**Required work:** From the data below, copy out every line in which the word "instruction" occurs.

##### Material supplied #####

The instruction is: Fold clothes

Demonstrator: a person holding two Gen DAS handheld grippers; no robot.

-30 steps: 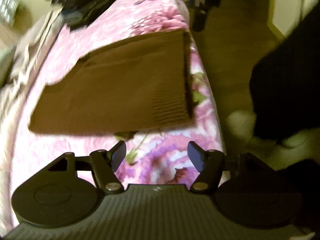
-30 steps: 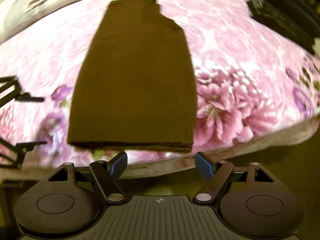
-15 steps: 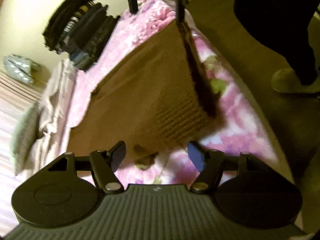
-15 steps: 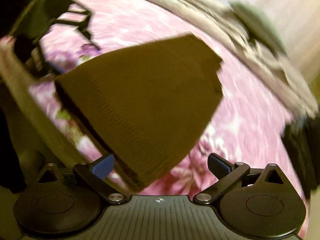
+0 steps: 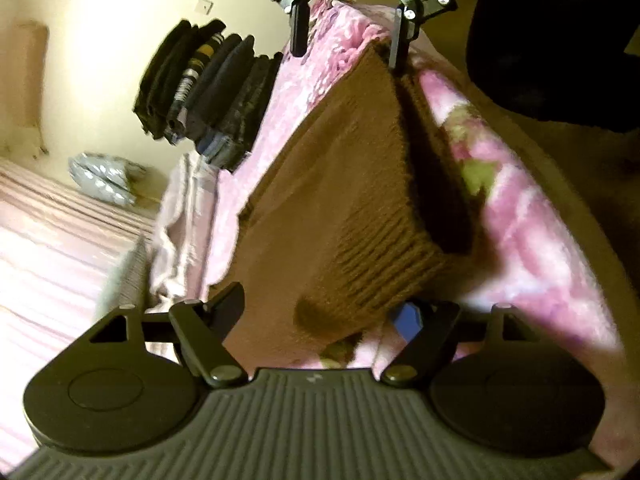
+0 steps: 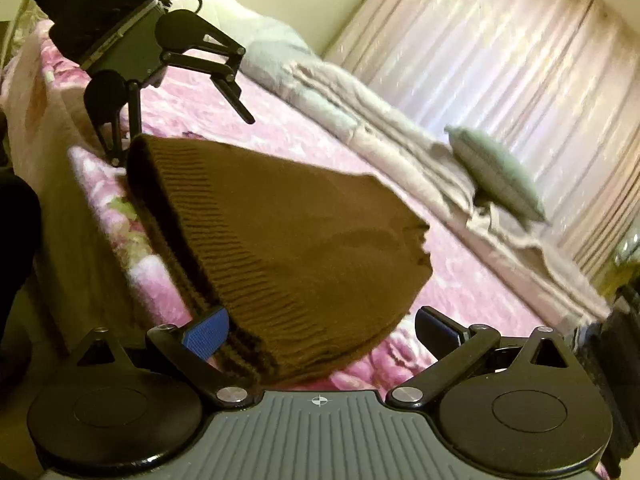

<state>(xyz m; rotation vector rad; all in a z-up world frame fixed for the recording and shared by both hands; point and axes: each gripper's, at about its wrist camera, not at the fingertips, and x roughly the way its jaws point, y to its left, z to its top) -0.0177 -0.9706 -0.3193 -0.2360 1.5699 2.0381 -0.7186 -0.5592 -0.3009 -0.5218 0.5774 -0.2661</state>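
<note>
Left wrist view: brown knit garment (image 5: 340, 184) is seen lying folded on the pink floral blanket (image 5: 532, 216) near the bed's edge, ribbed hem toward the camera. A second ago the garment sat well ahead of the left gripper (image 5: 320, 312); now its near ribbed corner is found between the fingers. The jaws have just been opening further and are held fairly wide; the blue pad on the right finger (image 5: 408, 320) is just beside the hem, and no squeeze on the fabric can be made out. Right gripper (image 5: 348, 36) is seen at the garment's far corner, one finger against the hem edge, the other out over the blanket. A stack of dark folded clothes (image 5: 208, 92) is visible on the bed beyond, and a dark trouser leg (image 5: 560, 40) at upper right.

Right wrist view: the view has been rolled and lowered against a second ago, when the garment was seen lengthwise from above. The garment's (image 6: 280, 240) ribbed corner now sits between the right gripper's (image 6: 320, 328) fingers. The jaws were widened within the last second and are spread as far as they go; the left pad is touching the hem's stacked layers, the right pad stands clear of it. Nothing is clamped. Left gripper (image 6: 180, 136) is seen at the opposite hem corner, one finger down at the hem edge, the other raised clear above. Beige bedding (image 6: 400, 144), a grey-green pillow (image 6: 492, 172) and a curtain (image 6: 500, 48) are seen behind.
</note>
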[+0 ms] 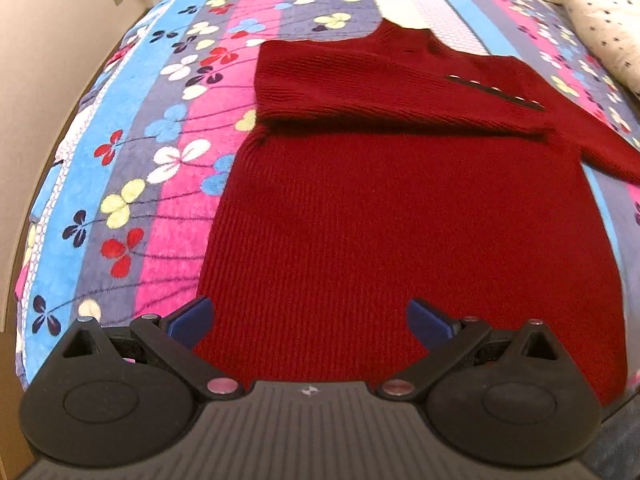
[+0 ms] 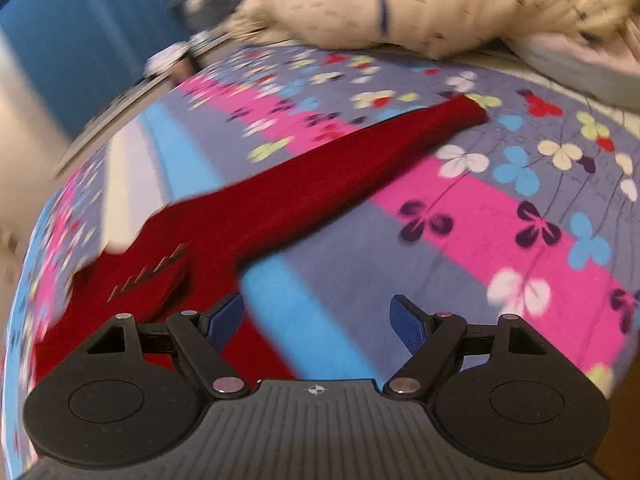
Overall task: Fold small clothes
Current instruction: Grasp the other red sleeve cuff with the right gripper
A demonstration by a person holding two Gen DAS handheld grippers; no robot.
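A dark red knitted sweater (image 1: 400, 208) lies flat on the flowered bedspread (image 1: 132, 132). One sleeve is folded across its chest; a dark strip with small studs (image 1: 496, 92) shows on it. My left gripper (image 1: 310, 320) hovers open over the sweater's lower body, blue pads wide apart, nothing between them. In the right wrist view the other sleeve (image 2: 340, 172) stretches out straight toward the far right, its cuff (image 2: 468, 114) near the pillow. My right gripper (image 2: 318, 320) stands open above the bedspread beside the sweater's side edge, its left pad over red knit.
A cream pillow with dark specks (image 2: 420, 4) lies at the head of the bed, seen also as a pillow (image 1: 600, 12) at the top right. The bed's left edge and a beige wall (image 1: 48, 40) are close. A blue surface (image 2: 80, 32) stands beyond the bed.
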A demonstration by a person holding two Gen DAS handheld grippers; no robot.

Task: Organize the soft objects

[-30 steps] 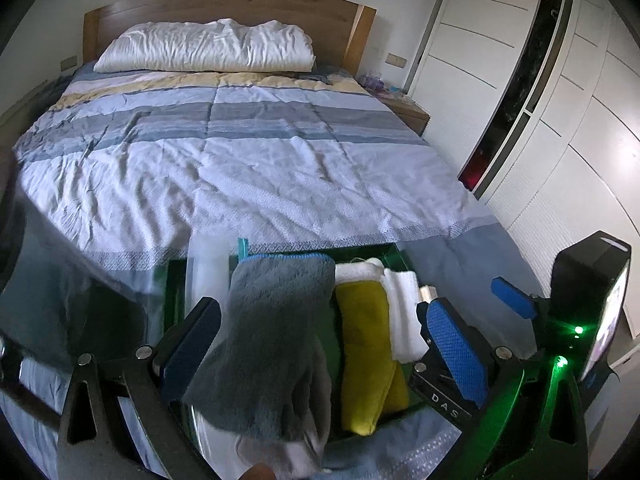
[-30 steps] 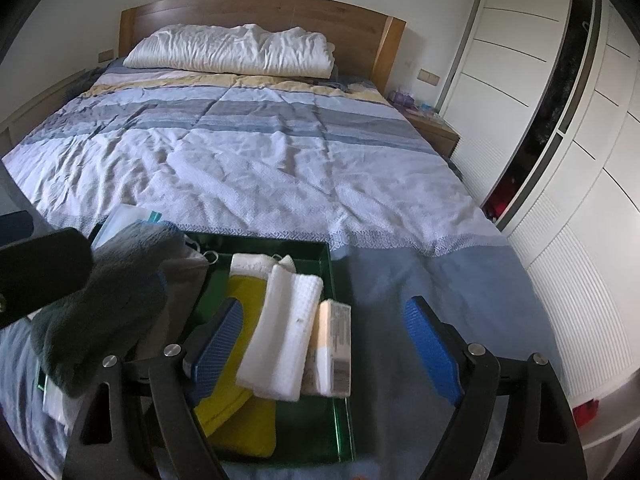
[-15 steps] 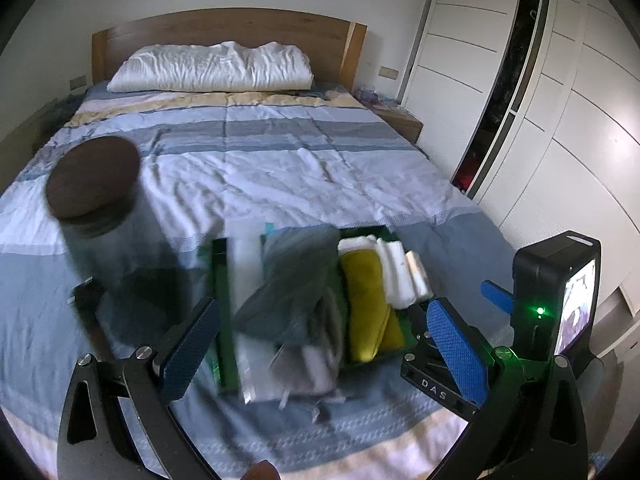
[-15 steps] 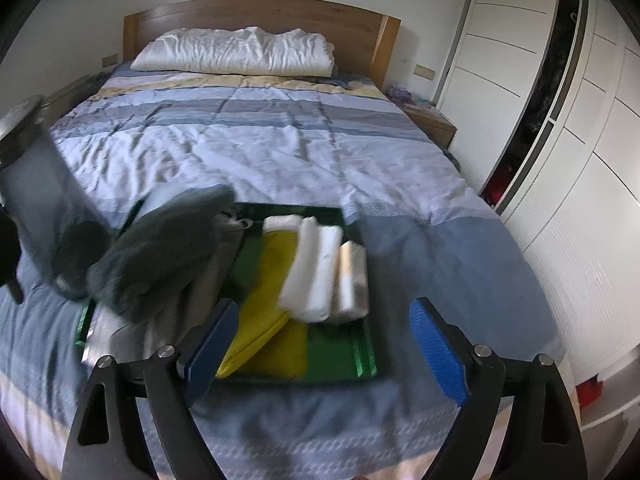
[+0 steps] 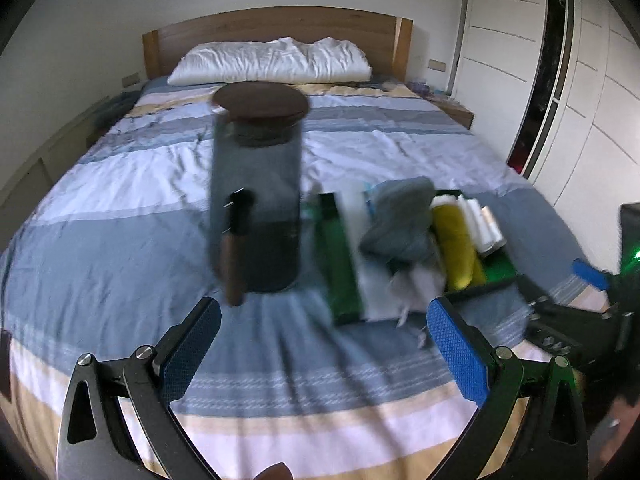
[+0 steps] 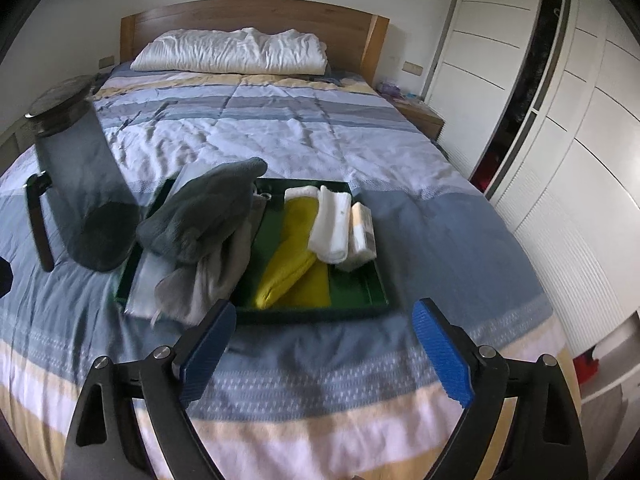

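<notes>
Mostly, the sorting looks done but untidy. A green tray lies on the striped bedspread with a rolled yellow cloth, a rolled white cloth and a small wrapped pack lined up side by side in its right half. On the left, a dark grey towel is heaped loosely over a pale grey cloth that spills past the tray's near rim. Judging by that, 3 items are placed and 2 are left to straighten. A tall dark jar with a brown lid stands just beside the tray's left edge. The left gripper is spread wide with nothing between its pads. The right gripper has just been opening and is equally empty.
</notes>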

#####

**Written solution:**
The instruction is: Fold clothes
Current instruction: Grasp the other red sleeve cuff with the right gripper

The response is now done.